- [What is required]:
Which lines below hold the word "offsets"? Copy all of them.

- [Dataset extract]:

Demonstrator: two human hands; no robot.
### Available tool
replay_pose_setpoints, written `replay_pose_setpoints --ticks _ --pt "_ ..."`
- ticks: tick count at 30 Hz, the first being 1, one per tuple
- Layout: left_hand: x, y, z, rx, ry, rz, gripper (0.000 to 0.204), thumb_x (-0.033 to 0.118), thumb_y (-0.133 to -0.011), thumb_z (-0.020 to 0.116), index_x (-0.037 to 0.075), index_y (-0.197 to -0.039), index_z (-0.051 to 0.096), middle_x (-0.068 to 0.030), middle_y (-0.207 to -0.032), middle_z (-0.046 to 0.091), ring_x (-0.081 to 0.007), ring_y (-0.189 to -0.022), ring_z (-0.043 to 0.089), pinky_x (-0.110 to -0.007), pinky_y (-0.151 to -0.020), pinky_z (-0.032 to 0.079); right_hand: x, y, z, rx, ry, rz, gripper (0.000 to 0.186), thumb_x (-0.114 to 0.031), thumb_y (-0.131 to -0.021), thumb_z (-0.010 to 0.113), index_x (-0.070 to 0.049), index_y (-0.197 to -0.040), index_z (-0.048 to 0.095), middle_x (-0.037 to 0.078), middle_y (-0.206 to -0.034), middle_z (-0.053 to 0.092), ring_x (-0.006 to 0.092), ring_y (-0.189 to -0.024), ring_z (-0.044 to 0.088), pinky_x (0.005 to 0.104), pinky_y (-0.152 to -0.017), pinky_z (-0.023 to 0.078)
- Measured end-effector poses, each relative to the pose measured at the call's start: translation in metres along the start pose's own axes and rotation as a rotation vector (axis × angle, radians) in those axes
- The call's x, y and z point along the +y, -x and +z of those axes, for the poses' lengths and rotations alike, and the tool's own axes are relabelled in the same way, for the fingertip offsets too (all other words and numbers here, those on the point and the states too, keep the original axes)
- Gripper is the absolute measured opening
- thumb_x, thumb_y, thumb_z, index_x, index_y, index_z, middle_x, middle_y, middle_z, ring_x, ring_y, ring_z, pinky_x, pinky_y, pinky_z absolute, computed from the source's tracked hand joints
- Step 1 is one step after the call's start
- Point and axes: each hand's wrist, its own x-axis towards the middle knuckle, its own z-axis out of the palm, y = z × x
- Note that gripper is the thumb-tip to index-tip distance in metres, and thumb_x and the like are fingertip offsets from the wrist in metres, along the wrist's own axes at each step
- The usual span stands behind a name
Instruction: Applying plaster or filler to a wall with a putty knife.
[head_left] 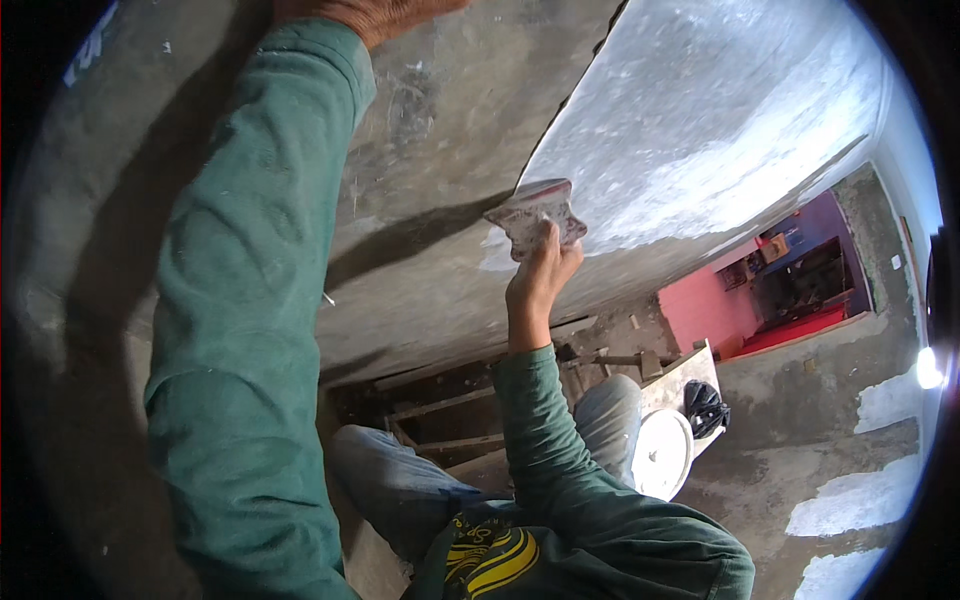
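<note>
My right hand [543, 275] is closed around a flat, grey, stained scraper [530, 210] with a wavy-edged outline, the thumb pressed on its face. The scraper touches the wall at the lower end of a white plaster coat [690, 110], whose left side ends in a sharp line with a dark rim. Left of that line the wall [420, 130] is bare and grey-brown. My left arm reaches up across the left side, and my left hand [365, 15] is at the bare wall by the top edge, with most of its fingers cut off from view.
Below on the right, a round white bucket [663, 455] stands beside a board [690, 375] bearing a black plastic bag [706, 408]. Wooden framing [450, 412] lies below near my knees. Farther right are a pink-walled opening [700, 310] and a bright lamp [929, 369].
</note>
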Motion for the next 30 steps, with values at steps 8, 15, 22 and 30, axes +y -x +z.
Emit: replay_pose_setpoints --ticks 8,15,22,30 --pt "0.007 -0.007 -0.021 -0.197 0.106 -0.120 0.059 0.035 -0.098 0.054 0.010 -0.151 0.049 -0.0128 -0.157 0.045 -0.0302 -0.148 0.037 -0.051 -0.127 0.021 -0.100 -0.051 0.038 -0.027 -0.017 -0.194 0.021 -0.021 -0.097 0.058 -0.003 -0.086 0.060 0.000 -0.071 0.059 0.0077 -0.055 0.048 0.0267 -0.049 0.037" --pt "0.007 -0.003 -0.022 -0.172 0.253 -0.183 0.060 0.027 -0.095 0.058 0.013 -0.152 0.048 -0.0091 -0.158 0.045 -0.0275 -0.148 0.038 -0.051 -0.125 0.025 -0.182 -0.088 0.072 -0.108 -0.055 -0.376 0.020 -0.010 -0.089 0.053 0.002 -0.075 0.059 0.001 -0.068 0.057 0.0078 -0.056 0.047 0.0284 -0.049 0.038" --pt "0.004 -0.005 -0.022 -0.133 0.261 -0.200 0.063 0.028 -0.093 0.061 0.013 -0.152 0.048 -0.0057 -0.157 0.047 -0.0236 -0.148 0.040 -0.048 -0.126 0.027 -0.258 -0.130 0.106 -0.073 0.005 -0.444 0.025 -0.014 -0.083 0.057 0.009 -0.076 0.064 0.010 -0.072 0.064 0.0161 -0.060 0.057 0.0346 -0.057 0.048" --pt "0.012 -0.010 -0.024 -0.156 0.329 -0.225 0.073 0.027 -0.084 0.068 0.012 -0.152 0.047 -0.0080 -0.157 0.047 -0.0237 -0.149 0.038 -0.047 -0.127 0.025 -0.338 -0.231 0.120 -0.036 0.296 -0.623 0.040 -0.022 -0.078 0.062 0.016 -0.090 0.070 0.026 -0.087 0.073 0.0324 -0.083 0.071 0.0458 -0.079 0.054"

- [Response for this exercise]:
- The call's x, y and z point along the +y, -x and +z of those axes, for the poses' lengths and rotations alike, and the tool's own axes are relabelled in the same way, for the fingertip offsets too (all other words and numbers here, those on the point and the states too, keep the original axes)
- Note that gripper is the thumb-tip to index-tip distance in metres, and thumb_x and the like are fingertip offsets from the wrist in metres, along the wrist's own axes at each step

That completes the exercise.